About this task ->
The output is a word-for-word repeat of the listing below, free of images.

[Opening Data block section]

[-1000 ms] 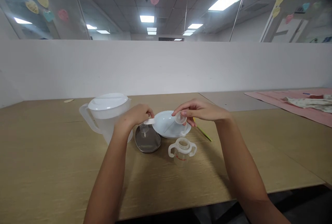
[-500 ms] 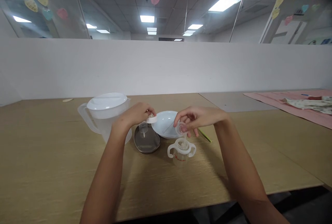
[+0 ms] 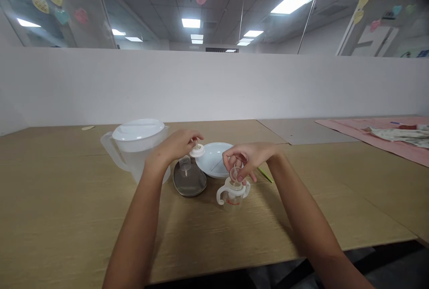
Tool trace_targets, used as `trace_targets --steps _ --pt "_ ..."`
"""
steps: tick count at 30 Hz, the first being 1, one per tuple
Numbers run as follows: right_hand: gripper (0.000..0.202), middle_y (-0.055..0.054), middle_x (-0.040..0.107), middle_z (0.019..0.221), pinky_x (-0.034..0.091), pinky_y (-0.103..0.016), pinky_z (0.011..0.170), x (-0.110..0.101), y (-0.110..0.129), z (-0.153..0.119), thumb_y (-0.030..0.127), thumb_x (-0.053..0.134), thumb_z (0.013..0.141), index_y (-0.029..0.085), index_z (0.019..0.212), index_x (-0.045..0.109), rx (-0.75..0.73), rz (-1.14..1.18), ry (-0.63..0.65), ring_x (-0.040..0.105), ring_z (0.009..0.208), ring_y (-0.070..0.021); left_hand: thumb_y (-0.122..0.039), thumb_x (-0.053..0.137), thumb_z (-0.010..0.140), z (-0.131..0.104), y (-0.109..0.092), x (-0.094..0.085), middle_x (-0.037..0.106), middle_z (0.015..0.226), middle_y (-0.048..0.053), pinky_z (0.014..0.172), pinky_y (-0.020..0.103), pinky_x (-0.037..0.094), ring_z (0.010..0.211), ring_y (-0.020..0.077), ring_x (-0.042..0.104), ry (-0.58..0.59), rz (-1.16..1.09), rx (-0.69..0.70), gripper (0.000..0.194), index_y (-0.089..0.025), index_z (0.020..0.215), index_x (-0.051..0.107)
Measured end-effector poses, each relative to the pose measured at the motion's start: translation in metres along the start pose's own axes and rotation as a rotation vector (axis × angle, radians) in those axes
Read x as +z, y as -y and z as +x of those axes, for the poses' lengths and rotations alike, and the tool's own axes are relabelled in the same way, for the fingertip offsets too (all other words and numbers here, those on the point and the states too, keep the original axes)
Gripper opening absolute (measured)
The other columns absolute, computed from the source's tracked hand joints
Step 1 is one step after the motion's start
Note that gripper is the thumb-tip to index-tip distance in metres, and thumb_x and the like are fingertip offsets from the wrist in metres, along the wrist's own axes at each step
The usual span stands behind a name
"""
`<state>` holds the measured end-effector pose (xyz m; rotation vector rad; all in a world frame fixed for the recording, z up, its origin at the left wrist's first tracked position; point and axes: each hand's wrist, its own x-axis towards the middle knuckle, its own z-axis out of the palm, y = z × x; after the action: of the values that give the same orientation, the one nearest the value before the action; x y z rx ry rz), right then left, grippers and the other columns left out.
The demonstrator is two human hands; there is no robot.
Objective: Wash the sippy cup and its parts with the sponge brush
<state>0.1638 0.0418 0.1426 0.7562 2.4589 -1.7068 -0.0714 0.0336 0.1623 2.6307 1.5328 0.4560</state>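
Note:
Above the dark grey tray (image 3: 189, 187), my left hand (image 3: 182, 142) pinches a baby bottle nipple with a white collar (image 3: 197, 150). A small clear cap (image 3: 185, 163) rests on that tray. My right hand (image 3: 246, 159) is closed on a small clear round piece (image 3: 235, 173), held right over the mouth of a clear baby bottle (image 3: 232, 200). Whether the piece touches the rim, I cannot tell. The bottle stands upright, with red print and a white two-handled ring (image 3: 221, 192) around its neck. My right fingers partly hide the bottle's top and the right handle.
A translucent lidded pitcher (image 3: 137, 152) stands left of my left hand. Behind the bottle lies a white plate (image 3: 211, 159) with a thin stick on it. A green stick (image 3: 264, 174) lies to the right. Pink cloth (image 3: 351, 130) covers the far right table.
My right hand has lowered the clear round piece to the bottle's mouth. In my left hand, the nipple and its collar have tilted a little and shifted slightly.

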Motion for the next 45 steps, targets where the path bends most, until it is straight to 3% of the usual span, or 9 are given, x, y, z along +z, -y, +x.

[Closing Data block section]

Result for this task ->
[-1000 ms] 
[-500 ms] 
[+0 ms] 
Tool trace_targets, used as `trace_targets --steps _ --pt "_ ..."`
"""
steps: tick count at 30 Hz, the first being 1, one per tuple
Numbers run as follows: right_hand: gripper (0.000..0.202), middle_y (-0.055..0.054), middle_x (-0.040..0.107), middle_z (0.019..0.221), pinky_x (-0.034..0.091), pinky_y (-0.103..0.016), pinky_z (0.011..0.170), x (-0.110..0.101), y (-0.110..0.129), z (-0.153..0.119), thumb_y (-0.030..0.127), thumb_x (-0.053..0.134), thumb_z (0.013..0.141), index_y (-0.029..0.085), index_z (0.019..0.212), index_x (-0.045..0.109), rx (-0.75..0.73), rz (-1.14..1.18), ry (-0.63..0.65), ring_x (-0.040..0.105), ring_z (0.009..0.208), ring_y (-0.070..0.021); left_hand: thumb_y (-0.122..0.039), thumb_x (-0.053..0.137), thumb_z (-0.010..0.140), z (-0.131..0.104), y (-0.109..0.092), x (-0.094..0.085), middle_x (-0.037..0.106), middle_z (0.015..0.226), middle_y (-0.048..0.053), pinky_z (0.014..0.172), pinky_y (-0.020..0.103), pinky_x (-0.037..0.094), ring_z (0.010..0.211), ring_y (-0.020..0.077), ring_x (-0.042..0.104), ry (-0.58..0.59), rz (-1.16..1.09), rx (-0.69..0.70), gripper (0.000..0.194), index_y (-0.089..0.025), index_z (0.020..0.215), index_x (-0.051..0.107)
Measured end-effector poses, each relative to the pose measured at the motion's start: translation in metres along the start pose's own axes and rotation as a rotation vector (axis × angle, radians) in those axes
Read x as +z, y as -y and z as +x of those axes, for the poses' lengths and rotations alike, and the tool's own axes are relabelled in the same way, for the fingertip offsets too (all other words and numbers here, those on the point and the states too, keep the original axes)
Gripper opening absolute (measured)
The other columns absolute, computed from the source's tracked hand joints
Step 1 is one step after the motion's start
Note that gripper is the thumb-tip to index-tip distance in metres, and thumb_x and the like are fingertip offsets from the wrist in metres, along the wrist's own axes at each step
The usual span stands behind a name
"""
`<state>` holds the measured end-effector pose (xyz m; rotation vector rad; all in a world frame fixed for the recording, z up, its origin at the left wrist's first tracked position; point and axes: each hand's wrist, its own x-axis towards the middle knuckle, its own z-axis out of the palm, y = z × x; after the action: of the values that give the same orientation, the one nearest the value before the action; x y z rx ry rz), right then left, grippers and the other columns left out.
The demonstrator is two human hands; there is no robot.
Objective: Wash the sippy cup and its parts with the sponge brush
<state>0.1638 0.0418 0.1426 0.7562 2.4589 -1.7068 -0.0714 0.0336 0.1623 2.6307 1.5328 0.4560</state>
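Note:
Above the dark grey tray (image 3: 189, 187), my left hand (image 3: 182, 142) pinches a baby bottle nipple with a white collar (image 3: 197, 150). A small clear cap (image 3: 185, 163) rests on that tray. My right hand (image 3: 246, 159) is closed on a small clear round piece (image 3: 235, 173), held right over the mouth of a clear baby bottle (image 3: 232, 200). Whether the piece touches the rim, I cannot tell. The bottle stands upright, with red print and a white two-handled ring (image 3: 221, 192) around its neck. My right fingers partly hide the bottle's top and the right handle.
A translucent lidded pitcher (image 3: 137, 152) stands left of my left hand. Behind the bottle lies a white plate (image 3: 211, 159) with a thin stick on it. A green stick (image 3: 264, 174) lies to the right. Pink cloth (image 3: 351, 130) covers the far right table.
My right hand has lowered the clear round piece to the bottle's mouth. In my left hand, the nipple and its collar have tilted a little and shifted slightly.
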
Motion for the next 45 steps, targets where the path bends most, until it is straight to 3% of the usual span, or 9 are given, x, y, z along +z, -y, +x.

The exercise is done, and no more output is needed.